Anyone who has glanced at the stock market lately must realize that data is the new currency. Companies like Facebook, Google, Amazon (combined market cap of $2.45 trillion as of this writing) have turned data about what we like, search for and buy into gold.
But why should these behemoths have all the fun? In 2019, we are suddenly awash in data that can tell us everything from where we are most likely to get a parking ticket to which zip code has the fastest-rising real-estate prices. Led by the likes of Michael Bloomberg, who pioneered a data-informed approach to governing during his 12 years as mayor of New York, local governments across the U.S. have started collecting data on all sorts of activities.

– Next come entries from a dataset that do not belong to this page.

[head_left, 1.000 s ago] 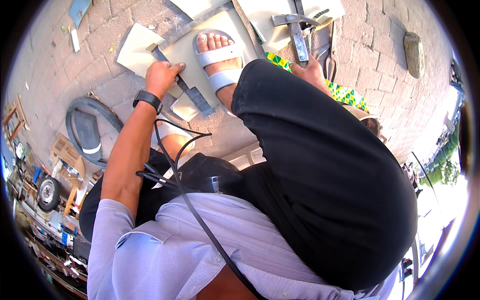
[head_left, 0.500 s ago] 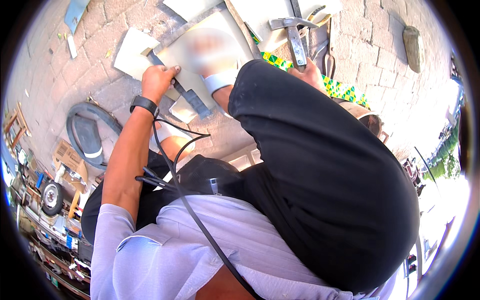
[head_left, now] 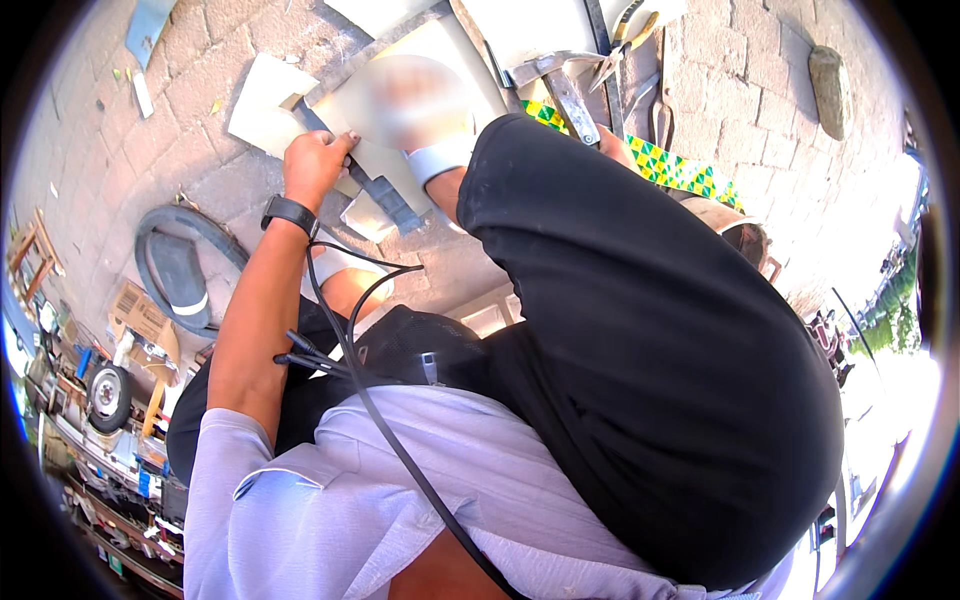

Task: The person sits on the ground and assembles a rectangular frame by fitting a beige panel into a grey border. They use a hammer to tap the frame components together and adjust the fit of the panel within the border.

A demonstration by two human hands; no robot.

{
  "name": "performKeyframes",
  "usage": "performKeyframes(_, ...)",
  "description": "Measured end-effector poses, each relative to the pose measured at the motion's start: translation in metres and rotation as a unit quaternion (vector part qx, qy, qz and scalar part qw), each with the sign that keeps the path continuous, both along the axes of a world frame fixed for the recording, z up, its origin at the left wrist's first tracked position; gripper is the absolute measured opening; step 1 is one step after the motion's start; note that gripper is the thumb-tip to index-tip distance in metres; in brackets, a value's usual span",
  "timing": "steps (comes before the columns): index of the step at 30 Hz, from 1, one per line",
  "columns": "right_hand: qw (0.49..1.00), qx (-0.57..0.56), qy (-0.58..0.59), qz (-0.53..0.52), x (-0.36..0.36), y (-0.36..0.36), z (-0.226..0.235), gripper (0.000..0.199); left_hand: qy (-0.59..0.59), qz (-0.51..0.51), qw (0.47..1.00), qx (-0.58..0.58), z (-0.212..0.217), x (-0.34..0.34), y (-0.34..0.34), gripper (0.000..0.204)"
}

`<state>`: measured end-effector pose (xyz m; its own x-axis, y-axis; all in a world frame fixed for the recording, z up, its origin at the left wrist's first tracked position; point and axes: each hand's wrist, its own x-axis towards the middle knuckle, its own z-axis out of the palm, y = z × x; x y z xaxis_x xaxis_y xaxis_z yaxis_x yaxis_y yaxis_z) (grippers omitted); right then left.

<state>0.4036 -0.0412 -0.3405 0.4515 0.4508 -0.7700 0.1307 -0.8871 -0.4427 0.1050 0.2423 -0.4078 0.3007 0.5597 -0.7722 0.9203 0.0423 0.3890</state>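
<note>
My left hand (head_left: 316, 165) pinches a dark flat strip (head_left: 378, 190) between thumb and fingers. Its wider dark end points toward me, beside a small pale block (head_left: 367, 217), and its far end reaches a white board piece (head_left: 268, 105). My sandalled foot (head_left: 440, 160) is planted on a larger pale board (head_left: 485, 95) just right of this hand. Beyond my raised knee, my right hand (head_left: 615, 150) is closed at the handle end of a hammer (head_left: 565, 95), the hammer's head pointing away from me. The knee hides most of that hand.
Pliers with yellow-black handles (head_left: 622, 50) and dark shears (head_left: 661, 115) lie past the hammer. A green-yellow patterned strip (head_left: 690, 178) runs toward a bucket (head_left: 745, 240). A stone (head_left: 828, 93) sits at far right, a black rubber ring (head_left: 148, 265) at left. Black cables (head_left: 385, 410) cross my lap.
The hammer has shifted left and tilted, its head now lower, and my right hand moved with it. My left hand and the strip have stayed nearly in place.
</note>
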Motion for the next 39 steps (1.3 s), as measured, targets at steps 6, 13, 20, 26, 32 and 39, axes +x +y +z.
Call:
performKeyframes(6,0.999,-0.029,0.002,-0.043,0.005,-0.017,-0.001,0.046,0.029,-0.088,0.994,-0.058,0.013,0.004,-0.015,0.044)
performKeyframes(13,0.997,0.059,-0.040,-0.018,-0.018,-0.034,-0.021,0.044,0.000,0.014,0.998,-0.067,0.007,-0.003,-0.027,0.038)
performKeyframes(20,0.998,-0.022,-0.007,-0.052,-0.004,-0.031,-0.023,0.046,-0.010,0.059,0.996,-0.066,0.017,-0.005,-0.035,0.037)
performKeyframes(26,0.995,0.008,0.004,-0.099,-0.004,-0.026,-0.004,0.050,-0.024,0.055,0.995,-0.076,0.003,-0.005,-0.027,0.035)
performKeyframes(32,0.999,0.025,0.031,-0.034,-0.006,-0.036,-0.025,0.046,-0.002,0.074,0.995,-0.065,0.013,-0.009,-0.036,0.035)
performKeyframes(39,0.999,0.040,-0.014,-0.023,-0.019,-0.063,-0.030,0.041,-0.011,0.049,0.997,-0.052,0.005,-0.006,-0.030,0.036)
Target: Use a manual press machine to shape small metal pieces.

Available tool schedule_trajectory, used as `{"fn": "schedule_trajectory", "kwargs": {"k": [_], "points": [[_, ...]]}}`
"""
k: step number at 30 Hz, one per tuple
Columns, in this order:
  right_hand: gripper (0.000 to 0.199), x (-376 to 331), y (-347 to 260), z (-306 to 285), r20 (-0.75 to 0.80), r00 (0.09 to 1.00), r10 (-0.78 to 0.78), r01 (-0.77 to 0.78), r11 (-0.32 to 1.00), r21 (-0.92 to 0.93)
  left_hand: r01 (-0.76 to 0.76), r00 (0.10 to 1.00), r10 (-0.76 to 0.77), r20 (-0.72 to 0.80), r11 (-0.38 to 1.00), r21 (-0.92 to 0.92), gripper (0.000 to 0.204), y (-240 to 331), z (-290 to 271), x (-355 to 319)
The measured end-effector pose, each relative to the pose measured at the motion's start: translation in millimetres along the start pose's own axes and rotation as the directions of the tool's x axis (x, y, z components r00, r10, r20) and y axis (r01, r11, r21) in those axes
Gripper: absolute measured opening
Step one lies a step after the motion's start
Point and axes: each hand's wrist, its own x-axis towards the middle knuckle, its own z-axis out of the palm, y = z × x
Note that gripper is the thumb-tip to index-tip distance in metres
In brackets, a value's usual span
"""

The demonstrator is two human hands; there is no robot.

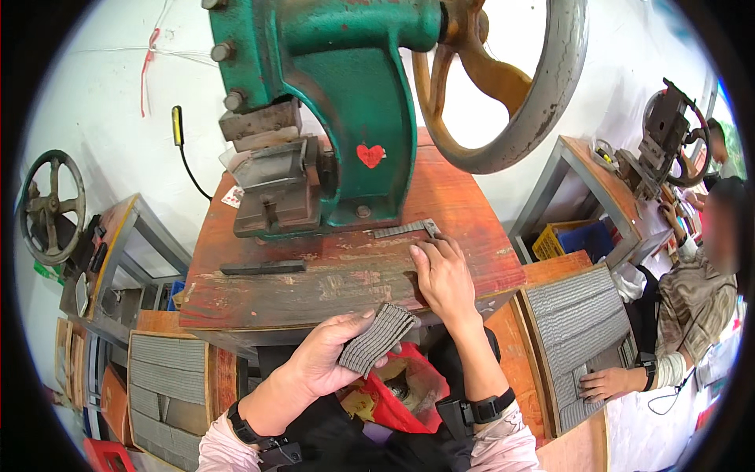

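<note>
My left hand [326, 354] is closed around a bundle of grey ridged strips [377, 340], held in front of the wooden table's near edge. On the tabletop, my right hand [445, 279] lies with its fingers partly stretched and the thumb apart. Its fingertips reach the right end of a short grey strip [399, 229], which lies just in front of the green hand press [346, 118]. Whether they grip that strip or only touch it is hard to see. A dark flat bar [263, 268] lies on the table to the left.
The press has a large handwheel [503, 149] at upper right. Trays of grey strips stand on the left [169, 362] and right [578, 338]. Below my hands is a red bag [409, 393]. At right, another person's hand [609, 384] rests on the right tray.
</note>
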Motion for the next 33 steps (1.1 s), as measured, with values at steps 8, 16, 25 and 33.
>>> {"fn": "schedule_trajectory", "kwargs": {"k": [8, 16, 25, 33], "points": [[0.029, 1.0, 6.3, 2.7, -0.040, 0.999, 0.015, -0.014, 0.999, 0.039, 0.327, 0.945, -0.301, -0.129, 0.844, 0.425, 0.032, -66.2, -72.1, 53.9], [0.028, 1.9, 5.5, -0.9, 0.016, 1.000, 0.015, -0.014, 0.999, -0.039, -0.142, 0.751, -0.568, -0.337, -0.637, 0.757, 0.043, -175.5, -165.9, 49.4], [0.027, -0.3, 9.3, -0.7, 0.056, 0.993, 0.104, -0.107, 0.993, 0.056, -0.078, 0.672, 0.675, 0.304, -0.344, 0.936, 0.023, -96.4, -134.6, -89.4], [0.029, -5.0, 24.1, -3.2, 0.065, 0.994, 0.089, -0.087, 0.996, -0.026, 0.937, 0.038, 0.991, -0.126, 0.009, 0.350, 0.037, -25.5, -276.5, -333.1]]}}
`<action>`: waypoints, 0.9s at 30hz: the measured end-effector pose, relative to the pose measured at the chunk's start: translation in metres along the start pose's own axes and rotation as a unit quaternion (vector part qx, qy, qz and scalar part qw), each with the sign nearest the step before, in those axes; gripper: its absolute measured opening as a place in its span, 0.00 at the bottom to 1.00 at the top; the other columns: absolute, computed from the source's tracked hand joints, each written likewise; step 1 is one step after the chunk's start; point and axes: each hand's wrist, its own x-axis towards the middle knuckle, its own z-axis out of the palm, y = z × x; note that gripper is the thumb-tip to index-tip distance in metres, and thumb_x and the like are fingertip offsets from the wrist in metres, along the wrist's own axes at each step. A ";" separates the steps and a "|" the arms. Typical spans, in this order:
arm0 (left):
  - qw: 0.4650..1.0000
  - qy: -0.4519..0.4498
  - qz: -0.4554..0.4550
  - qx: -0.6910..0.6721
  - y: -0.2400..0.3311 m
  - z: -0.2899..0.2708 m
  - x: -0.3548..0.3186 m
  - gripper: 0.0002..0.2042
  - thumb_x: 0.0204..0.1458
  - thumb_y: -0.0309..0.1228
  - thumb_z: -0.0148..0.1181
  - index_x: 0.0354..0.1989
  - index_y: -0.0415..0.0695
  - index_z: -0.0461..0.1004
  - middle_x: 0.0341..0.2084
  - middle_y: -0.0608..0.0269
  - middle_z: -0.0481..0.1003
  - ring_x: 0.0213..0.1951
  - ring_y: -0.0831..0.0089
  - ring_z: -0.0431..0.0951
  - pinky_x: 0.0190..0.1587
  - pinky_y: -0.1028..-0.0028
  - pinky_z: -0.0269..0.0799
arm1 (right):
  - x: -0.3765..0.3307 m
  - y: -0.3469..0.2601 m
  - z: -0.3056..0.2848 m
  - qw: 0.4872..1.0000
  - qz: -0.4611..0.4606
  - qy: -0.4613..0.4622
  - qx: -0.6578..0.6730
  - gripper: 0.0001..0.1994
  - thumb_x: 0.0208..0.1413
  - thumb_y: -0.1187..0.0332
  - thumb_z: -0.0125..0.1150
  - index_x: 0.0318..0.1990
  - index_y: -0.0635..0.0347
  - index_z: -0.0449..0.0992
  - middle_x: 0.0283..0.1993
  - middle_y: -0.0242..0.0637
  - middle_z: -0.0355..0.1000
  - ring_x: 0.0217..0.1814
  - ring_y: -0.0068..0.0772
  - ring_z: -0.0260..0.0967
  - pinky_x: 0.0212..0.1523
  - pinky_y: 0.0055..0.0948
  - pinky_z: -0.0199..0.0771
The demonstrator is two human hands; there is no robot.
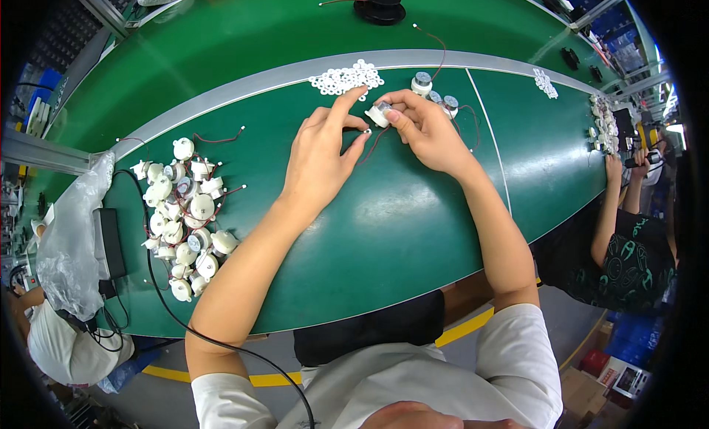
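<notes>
My right hand (428, 133) pinches a small white geared motor (379, 114) with a silvery end between thumb and fingers. A thin red wire (375, 147) hangs below it. To its left, my left hand (321, 152) reaches forward, its index finger stretched toward a pile of white washers (340, 82). At the left thumb tip, close to another finger, is a small white piece (367, 131); its exact kind is too small to tell. Beyond my right hand stand a few more motors (422, 84) with wires.
A heap of white motors (196, 207) lies left of my left arm, beside a black cable (151, 270), a clear plastic bag (70, 237) and a black box (111, 244). A black round part (379, 6) sits on the far green surface. Co-workers sit at both sides.
</notes>
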 end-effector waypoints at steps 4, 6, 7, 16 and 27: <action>1.000 -0.014 0.017 0.014 0.000 -0.002 0.000 0.32 0.50 0.20 0.68 0.65 0.49 0.68 0.38 0.58 0.84 0.46 0.60 0.80 0.52 0.63 0.75 | -0.002 -0.006 -0.002 1.000 0.004 -0.009 -0.007 0.11 0.68 0.69 0.57 0.53 0.64 0.75 0.34 0.35 0.76 0.29 0.20 0.67 0.34 0.26 0.68; 1.000 -0.007 0.025 -0.011 0.001 -0.001 0.001 0.31 0.50 0.18 0.65 0.65 0.49 0.68 0.42 0.57 0.83 0.45 0.60 0.79 0.52 0.63 0.75 | -0.004 -0.006 -0.003 0.999 -0.009 -0.001 -0.038 0.11 0.68 0.70 0.57 0.53 0.64 0.75 0.37 0.36 0.77 0.31 0.21 0.68 0.36 0.27 0.69; 1.000 -0.004 0.025 -0.012 0.001 -0.001 0.000 0.31 0.50 0.18 0.65 0.65 0.49 0.68 0.42 0.57 0.83 0.45 0.60 0.79 0.52 0.63 0.75 | -0.003 -0.002 -0.001 0.999 -0.009 -0.003 -0.040 0.11 0.68 0.70 0.57 0.53 0.64 0.75 0.37 0.36 0.77 0.31 0.21 0.68 0.36 0.27 0.69; 0.998 -0.005 0.057 0.011 0.003 -0.004 -0.001 0.28 0.45 0.14 0.58 0.58 0.46 0.72 0.47 0.57 0.75 0.46 0.57 0.77 0.51 0.62 0.74 | -0.001 -0.008 0.007 0.981 -0.116 0.020 -0.154 0.10 0.64 0.72 0.59 0.51 0.60 0.75 0.39 0.38 0.75 0.32 0.36 0.72 0.37 0.34 0.71; 0.997 -0.010 0.064 0.048 0.001 0.000 -0.005 0.21 0.45 0.16 0.59 0.50 0.43 0.78 0.44 0.59 0.77 0.47 0.57 0.76 0.52 0.61 0.72 | -0.002 -0.015 0.008 0.980 -0.116 0.005 -0.162 0.10 0.62 0.72 0.61 0.50 0.60 0.76 0.39 0.38 0.75 0.31 0.35 0.72 0.35 0.33 0.71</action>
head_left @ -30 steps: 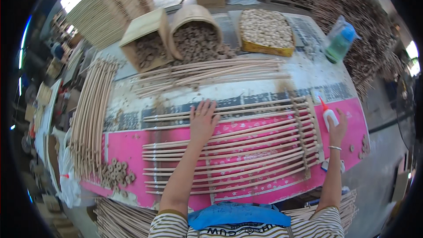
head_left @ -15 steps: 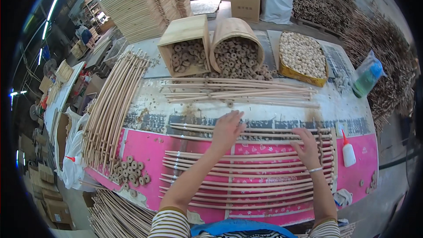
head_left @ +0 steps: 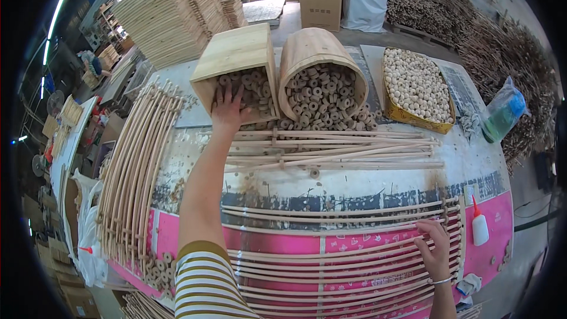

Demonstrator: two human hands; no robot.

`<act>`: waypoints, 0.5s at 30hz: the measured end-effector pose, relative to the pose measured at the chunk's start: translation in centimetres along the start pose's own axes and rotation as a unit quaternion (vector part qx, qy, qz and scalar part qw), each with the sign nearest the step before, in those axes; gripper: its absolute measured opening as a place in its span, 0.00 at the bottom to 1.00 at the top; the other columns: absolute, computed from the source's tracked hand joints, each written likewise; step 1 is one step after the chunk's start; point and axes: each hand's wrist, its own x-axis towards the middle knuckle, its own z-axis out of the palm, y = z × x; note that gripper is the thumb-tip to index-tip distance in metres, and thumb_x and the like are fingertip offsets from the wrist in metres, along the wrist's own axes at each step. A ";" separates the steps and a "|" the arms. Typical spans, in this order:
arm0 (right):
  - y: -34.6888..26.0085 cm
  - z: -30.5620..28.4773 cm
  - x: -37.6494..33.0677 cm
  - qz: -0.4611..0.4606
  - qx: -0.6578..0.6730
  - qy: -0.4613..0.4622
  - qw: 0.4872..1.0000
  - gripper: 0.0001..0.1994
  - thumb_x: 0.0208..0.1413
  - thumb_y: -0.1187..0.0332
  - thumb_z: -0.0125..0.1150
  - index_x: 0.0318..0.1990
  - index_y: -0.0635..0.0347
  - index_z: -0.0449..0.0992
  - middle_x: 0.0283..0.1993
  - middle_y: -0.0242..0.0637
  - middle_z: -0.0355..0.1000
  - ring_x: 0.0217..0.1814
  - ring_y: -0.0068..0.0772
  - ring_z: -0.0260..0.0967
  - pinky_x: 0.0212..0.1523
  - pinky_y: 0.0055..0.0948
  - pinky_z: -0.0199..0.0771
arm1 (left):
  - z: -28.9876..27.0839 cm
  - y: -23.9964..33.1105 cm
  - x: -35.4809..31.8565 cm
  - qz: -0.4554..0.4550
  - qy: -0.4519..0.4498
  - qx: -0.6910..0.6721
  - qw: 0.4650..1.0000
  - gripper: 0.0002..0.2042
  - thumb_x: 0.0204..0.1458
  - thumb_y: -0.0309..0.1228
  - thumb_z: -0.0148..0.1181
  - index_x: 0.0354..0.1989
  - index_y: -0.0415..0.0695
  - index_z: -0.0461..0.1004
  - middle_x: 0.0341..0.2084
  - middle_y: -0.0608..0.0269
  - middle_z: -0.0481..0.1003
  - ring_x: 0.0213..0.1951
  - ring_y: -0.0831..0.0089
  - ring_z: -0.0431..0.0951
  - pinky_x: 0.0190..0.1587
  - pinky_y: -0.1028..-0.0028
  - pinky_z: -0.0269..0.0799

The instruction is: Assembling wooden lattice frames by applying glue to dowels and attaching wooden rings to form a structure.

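My left hand (head_left: 229,109) is inside the mouth of a square wooden box (head_left: 236,47) lying on its side. Its fingers are spread over the small wooden rings (head_left: 257,85) in there. At the lower right, my right hand (head_left: 436,249), with a thin bracelet at the wrist, hovers at the right part of a row of long pale wooden rods (head_left: 354,254). Its fingers are bent, with a gap between thumb and forefinger and nothing visible between them. Several rods lie side by side across a pink sheet (head_left: 260,239), their right ends at a strip with small wooden pieces.
Beside the box lies a round wooden tub (head_left: 319,44) spilling rings. A yellow tray of wooden balls (head_left: 419,121) and a green bottle (head_left: 501,119) stand to its right. A white glue bottle (head_left: 479,229) is at right, bundled rods (head_left: 133,177) at left, more loose rods (head_left: 331,142) before the tub.
My left hand has moved from above the rods, forward and left, into the square box. My right hand stays by the rods' right ends. The view has shifted.
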 end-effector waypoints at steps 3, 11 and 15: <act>0.1 0.0 0.0 0.057 0.035 -0.013 0.998 0.16 0.53 0.81 0.66 0.51 0.66 0.78 0.54 0.46 0.76 0.49 0.39 0.77 0.49 0.31 0.77 | -0.1 3.0 0.1 -0.017 -0.053 0.076 0.996 0.33 0.56 0.54 0.63 0.69 0.59 0.68 0.67 0.54 0.64 0.64 0.51 0.67 0.59 0.48 0.66; 0.3 1.6 1.5 0.036 0.041 -0.023 0.998 0.16 0.52 0.83 0.64 0.50 0.65 0.79 0.53 0.43 0.77 0.48 0.34 0.78 0.48 0.29 0.78 | -1.0 2.0 0.2 0.004 -0.045 0.062 0.997 0.23 0.57 0.50 0.63 0.57 0.53 0.72 0.55 0.55 0.67 0.55 0.53 0.73 0.51 0.51 0.71; -0.1 1.9 1.7 0.039 0.055 -0.043 0.997 0.17 0.53 0.83 0.64 0.51 0.65 0.79 0.53 0.44 0.77 0.48 0.35 0.78 0.48 0.29 0.78 | -1.3 1.6 -0.2 -0.021 -0.054 -0.016 0.998 0.22 0.56 0.46 0.66 0.55 0.52 0.72 0.55 0.54 0.66 0.52 0.49 0.75 0.46 0.54 0.77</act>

Almost all of this data is publicly available, meaning anyone with a large enough hard drive can download it. But there is a difference between being publicly available and being publicly accessible. The data is out there, but sometimes you need a PhD in computer science to make sense of it. Put simply, you can drown in too much data. As a result, the main beneficiaries of all these data dumps have been the usual suspects: big tech or finance firms that can put the resources toward separating the signal from the noise.
But change is coming. New software tools, such as Metabase, Tableau and others, are making it easier for mere mortals to wade through this data and visualize and analyze it. The impact can be tremendous. For the past year and half, at Annenberg, we have been experimenting with the kind of stories we can tell about Los Angeles from publicly available data. The project is called Crosstown (xtown.la).
We have a few built-in advantages: We have some data science PhDs on our team who can do the hard work. Our goal, however, is to make this data more accessible to all. What the data ends up telling us can be surprising. The highest crime neighborhoods in the city, for example, are not crowded in the oft-maligned South LA. Many are commercial hubs like Fairfax and Hollywood. The data can lift the veil on how bad traffic in LA actually is and how much it’s getting worse. (Spoiler: The slowest freeway is not the I-405, it’s the I-5.)
We can figure out which neighborhoods have had the steepest runup in home prices and which ones are building the most new units of housing. In short, the data can help us chart the vital signs of our communities and allow us to make informed choices.
The stakes are high: As data becomes more valuable, those who have it possess advantages. Those without it, well... Making sure that as many as possible can make use of the data means making sure our democracy remains intact.